I haven’t been feeling like myself for awhile, maybe it started in September maybe earlier. It’s hard to say, but by January I was in a pretty dark place.
It was so dark, I didn’t know down from up, or forwards from backwards. This darkness had three parts, mind racking insomnia (going back at least two years), persistent and craze inducing anxiety, and a deep seeded ambivalence. AWESOME.
Each of these things have come and gone, off and on again, in my life. But something ab0ut this lasy January made my life completely unlivable. It just had built up and I couldn’t find a way forward, a way out. The ambivalence was like a door slamming shut in front of my face and it was paralyzing.
So I went to some friends and they pulled it all out of me, examined the mess for themselves and gave me a map, a way out. And that’s what I needed. I couldn’t do this by myself, I needed someone to hold my hand and tell me what to do.
I needed to see a doctor, I needed to get some professional help. My reply, “I thoughts that’s what you people were?”
Sometimes, at least for me, when you have done all you can, when you have gone to inner healing classes for three years, when you have talked it out as much as you know how, when you have prayed and cried, and straightened yourself up and walked forward, when you have bought as many cats as you (or the city you live in, or the husband you live with) can justify, when you have married the love of your life, when you live in the house of your dreams, and you drive a nice little car, and go to your wonderfully fulfilling job, sometimes even with all of that, you still don’t want to get out of bed. You still don’t want to really live.

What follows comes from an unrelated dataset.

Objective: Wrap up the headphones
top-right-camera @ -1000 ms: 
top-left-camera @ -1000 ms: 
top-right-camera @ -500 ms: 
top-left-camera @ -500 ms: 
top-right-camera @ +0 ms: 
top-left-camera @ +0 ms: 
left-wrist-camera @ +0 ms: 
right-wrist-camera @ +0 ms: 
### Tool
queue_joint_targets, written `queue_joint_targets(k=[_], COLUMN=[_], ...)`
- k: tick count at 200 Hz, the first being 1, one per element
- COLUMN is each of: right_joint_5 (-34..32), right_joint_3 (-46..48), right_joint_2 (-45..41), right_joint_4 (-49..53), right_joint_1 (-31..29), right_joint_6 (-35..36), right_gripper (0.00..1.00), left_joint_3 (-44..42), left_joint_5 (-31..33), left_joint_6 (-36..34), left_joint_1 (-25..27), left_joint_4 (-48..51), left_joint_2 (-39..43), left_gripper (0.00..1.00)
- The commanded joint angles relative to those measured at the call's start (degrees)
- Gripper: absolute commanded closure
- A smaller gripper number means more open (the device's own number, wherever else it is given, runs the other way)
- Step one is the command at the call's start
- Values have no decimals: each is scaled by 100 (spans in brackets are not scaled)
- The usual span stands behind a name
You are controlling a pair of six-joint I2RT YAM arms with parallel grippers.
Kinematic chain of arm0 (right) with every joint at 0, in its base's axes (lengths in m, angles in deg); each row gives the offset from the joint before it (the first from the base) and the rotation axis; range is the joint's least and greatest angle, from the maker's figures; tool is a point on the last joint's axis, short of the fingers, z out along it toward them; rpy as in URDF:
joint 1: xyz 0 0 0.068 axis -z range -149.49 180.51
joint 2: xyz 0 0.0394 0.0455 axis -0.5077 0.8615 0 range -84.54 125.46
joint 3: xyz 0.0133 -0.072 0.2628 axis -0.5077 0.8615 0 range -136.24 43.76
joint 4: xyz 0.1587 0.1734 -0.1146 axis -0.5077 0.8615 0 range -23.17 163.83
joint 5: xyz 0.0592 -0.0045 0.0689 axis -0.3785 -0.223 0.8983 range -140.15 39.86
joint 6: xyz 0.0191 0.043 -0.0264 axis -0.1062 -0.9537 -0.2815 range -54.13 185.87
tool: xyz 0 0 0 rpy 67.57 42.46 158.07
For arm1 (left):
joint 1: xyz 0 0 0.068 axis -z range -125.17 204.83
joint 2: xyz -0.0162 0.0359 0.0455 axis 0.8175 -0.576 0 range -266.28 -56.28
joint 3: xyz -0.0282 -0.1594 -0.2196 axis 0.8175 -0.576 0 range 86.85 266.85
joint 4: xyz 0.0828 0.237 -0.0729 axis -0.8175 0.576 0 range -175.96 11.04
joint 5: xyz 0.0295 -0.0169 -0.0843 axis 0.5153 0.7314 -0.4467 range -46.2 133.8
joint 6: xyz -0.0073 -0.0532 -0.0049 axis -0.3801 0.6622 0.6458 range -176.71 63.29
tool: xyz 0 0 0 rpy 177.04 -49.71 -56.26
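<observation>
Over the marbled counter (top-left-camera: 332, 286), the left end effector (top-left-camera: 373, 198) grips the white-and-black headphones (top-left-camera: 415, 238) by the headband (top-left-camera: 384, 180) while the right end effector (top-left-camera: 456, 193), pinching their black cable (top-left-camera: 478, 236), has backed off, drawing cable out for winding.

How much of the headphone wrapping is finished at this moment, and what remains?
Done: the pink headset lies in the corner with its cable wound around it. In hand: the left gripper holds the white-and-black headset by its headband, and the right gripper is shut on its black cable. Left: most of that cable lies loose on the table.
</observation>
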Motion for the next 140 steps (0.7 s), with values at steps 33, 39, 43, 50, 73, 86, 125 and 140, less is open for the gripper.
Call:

And if that feeling lasts for long enough, you can’t just keep going, you can’t just keep trying the same things, you need to get some help.
And so I made an appointment. I sat on a vinyl covered table. I talked to a doctor I had only met one other time, and I told him everything. I left that office and I thought I can do this, I’m not crazy. I will make it through. I walked out of the office and to wal-mart’s pharmacy and I stood in line while every old lady brought their groceries to pay for at that counter. And then the pharmacist says to me, thank you for waiting. I say, no problem, not a big deal. She says, you sure are nice for a sick person. I say, I’m not really sick.
But looking back now, she was right.
And a month of tiny blue pills later, I am different. I can breathe. I sleep well every night. EVERY NIGHT. I am not “”just about to boil over” all the time. I feel more even, more on point. I’m excited to get out of bed. It’s a freaking MIRACLE.
I’m not living in a fog anymore. My life’s not perfect, but I’m not shying away from it, I’m not pulling the covers back over my head. I’m rising to meet the challenges some days, other days I’m just moving forward however I can manage.
So today, I’m thanking God for that doctor and for the pharmacist, and for that medical researcher, and that evil pharmaceutical company and the treacherous over priced insurance company. I’m thanking God for those little blue pills.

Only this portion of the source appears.